Be careful what you wish for.

9 Comments on Ingredient labelling in wine
wine journalist and flavour obsessive

9 thoughts on “Ingredient labelling in wine

  1. Then develop a traffic light system. Or scratch and sniff where the consumer breathes in a good effective pesticide. The point is, it should be communicated – ie what has been sprayed on the vines (organic certification is ‘mature’ enough now I think for this) and what has been used in the making of the wine. Not easy, but then if done the consumer can make a more informed decision. I still wish for it!

  2. Jamie.. you should listen to this interview.

    http://www.heritageradionetwork.com/archives?tag=Jared+Brandt

    Velcorin is an allowed additive.. this kills all microbial live in wine.. listen to this interviw on additives.. very interesting and really lays out some interesting arguments.

    You know what its tricky.. I just buy from produers whom I know what they put in or don’t .. however the 99.999
    percent don’t know that some very nasty stuff is going in their wine.. (Not Mega Purple)
    so its tricky.. I don’t care as I don’t generrally drink wine from giant corporations but .. most people do.. and don’t know..

    Disclosure.. I am friends with the wine maker.

  3. Okay why so snarky? Anders? If you don’t like it you don’t have to insult me by insultin it

  4. You said there were some interesting arguments. I just found the usual innuendos and nonsensical statements like wine ”has a soul” and that wine is ”a living thing”. That’s why.

  5. There is one label aspect that consumers do care about and that is SO2 level. The “contains sulphites” is not that helpful. Having the label state the exact amount or an indicator of the level e.g. “not more than 50” would be well received.

  6. Jamie, I don’t get your argument that natural wine producers would have to test for ingredients if they don’t add anything. Ingredients lists wouldn’t require chemical compounds; they would just require what you put into the vat.

  7. Paul Rickett: I entirely agree. At the recent RAW wine fair, the added sulphite levels fell into 3 categories (broadly). (1) organic levels, like me, say around 75 g/l, (2) those ‘nearly natural’ that only add just before bottling, say around 40g/l, and natural, with none or < 10 g/l. I have to say, the wines from category (2) surprised me; very good in the main, and I perceived more flavours, more refinement, and hardly any brett. Not scientific by a long way but a nice surprise. In the natural category (3), though, there were some faults, unfortunately. I think as the public get more educated about this, having a recognisable categorisation along those lines would be good, and helpful. And that is just suphites…not even got onto other additives…

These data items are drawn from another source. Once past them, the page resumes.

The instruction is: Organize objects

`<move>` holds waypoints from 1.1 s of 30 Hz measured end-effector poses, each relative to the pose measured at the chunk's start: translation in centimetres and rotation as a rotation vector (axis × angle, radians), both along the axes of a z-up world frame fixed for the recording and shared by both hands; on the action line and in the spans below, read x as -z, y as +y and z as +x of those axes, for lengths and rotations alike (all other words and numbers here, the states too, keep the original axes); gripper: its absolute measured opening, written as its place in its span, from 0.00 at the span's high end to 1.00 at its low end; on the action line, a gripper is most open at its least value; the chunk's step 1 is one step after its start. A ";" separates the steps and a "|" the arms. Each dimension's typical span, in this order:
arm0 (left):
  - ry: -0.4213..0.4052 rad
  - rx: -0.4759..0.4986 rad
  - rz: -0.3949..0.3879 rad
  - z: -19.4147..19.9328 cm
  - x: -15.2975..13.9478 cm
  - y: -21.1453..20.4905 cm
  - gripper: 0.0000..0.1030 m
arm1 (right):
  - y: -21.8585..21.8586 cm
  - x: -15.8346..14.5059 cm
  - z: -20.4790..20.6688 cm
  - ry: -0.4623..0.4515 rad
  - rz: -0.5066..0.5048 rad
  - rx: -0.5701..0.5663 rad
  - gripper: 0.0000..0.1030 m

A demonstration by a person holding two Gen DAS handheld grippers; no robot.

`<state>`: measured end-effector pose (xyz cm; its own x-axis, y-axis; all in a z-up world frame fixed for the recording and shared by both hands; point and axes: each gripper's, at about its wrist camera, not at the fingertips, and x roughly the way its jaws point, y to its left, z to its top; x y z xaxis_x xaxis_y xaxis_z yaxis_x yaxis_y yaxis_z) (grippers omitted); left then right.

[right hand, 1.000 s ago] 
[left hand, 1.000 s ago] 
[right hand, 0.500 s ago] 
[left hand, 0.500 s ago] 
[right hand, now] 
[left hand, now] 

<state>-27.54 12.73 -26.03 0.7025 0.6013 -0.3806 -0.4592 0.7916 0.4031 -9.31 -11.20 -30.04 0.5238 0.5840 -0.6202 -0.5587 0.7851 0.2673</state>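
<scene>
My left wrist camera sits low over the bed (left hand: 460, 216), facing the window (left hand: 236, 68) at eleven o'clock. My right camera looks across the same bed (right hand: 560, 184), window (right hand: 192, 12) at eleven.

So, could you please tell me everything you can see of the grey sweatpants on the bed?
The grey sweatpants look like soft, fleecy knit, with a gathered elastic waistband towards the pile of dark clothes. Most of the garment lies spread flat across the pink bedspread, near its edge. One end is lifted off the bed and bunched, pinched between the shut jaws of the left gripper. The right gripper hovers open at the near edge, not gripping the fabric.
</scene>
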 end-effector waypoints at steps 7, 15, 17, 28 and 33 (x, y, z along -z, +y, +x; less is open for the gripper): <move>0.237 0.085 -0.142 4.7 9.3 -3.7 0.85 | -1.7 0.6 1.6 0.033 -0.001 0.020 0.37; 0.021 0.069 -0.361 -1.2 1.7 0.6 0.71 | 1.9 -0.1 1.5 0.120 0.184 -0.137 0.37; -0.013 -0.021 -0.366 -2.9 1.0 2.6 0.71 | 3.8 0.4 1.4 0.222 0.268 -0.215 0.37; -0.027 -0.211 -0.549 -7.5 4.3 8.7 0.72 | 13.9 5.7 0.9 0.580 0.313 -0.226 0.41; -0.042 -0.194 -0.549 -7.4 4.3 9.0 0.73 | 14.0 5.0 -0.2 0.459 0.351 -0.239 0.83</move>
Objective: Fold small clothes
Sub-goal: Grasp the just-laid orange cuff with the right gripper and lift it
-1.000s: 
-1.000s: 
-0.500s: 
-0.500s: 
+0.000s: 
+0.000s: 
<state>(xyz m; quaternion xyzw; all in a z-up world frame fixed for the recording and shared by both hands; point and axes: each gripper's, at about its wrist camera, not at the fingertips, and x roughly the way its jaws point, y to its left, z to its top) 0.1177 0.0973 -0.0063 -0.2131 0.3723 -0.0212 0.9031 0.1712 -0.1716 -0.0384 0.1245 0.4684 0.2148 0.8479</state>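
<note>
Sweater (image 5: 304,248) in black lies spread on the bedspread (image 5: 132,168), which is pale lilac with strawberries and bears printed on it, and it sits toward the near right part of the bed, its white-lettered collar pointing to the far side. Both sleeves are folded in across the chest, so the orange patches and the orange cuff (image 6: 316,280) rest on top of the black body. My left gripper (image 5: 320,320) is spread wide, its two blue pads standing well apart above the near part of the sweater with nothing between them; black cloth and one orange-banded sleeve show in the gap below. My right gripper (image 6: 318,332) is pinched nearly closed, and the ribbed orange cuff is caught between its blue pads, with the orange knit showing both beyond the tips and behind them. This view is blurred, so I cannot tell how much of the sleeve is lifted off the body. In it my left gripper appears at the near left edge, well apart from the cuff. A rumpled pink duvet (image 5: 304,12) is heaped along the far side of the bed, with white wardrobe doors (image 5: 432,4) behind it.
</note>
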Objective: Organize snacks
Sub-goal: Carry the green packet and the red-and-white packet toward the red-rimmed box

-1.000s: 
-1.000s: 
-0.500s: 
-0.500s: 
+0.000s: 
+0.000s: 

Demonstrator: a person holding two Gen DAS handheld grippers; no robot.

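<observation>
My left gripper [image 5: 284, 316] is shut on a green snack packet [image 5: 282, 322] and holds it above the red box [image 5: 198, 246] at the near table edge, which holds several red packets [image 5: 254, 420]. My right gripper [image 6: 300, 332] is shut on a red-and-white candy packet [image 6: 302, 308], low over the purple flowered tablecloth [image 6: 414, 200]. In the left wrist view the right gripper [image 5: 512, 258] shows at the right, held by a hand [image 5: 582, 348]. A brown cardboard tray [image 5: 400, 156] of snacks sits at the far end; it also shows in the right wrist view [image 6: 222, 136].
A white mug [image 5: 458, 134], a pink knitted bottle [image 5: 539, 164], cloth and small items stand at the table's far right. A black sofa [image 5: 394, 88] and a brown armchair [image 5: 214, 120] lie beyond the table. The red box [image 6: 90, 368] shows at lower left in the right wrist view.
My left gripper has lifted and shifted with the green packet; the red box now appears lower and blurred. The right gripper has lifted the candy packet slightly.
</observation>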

  8. Geisenheim University along with two other Institutes were commissioned to carry out a 3 year project (available through the OIV), regarding fining agent residues in wine. They developed accurate ELISA methods which can detect levels down to 1ppb. Using a large range of wines from around the world (that were produced using different fining agents). They found no residues because all the wines had been filtered after fining. Therefore on this basis the OIV is not going to recommend to the EU that fining agents should be listed on labels.

    One point raised was unfiltered wines which are not usually subjected to fining anyway!

    The only way it would be questioned is if someone in the medical profession could state the dangerous limit of the particular fining agent in wine! It is unlikely anyone will in case they are proved wrong and under estimate the amount.

    While I realise fining agents are not the only “additives” used in some winemaking, the EU regulations are unlikely to demand ingredient labelling unless
    a) the medical profession can state the limit that the additives are dangerous to human health
    b) methods are available or developed to detect at these levels in a wide range of additives
    c) the WHO become involved in the topic of listing ingredients in which case it is back to a and b.

    I thought another viewpoint might be interesting!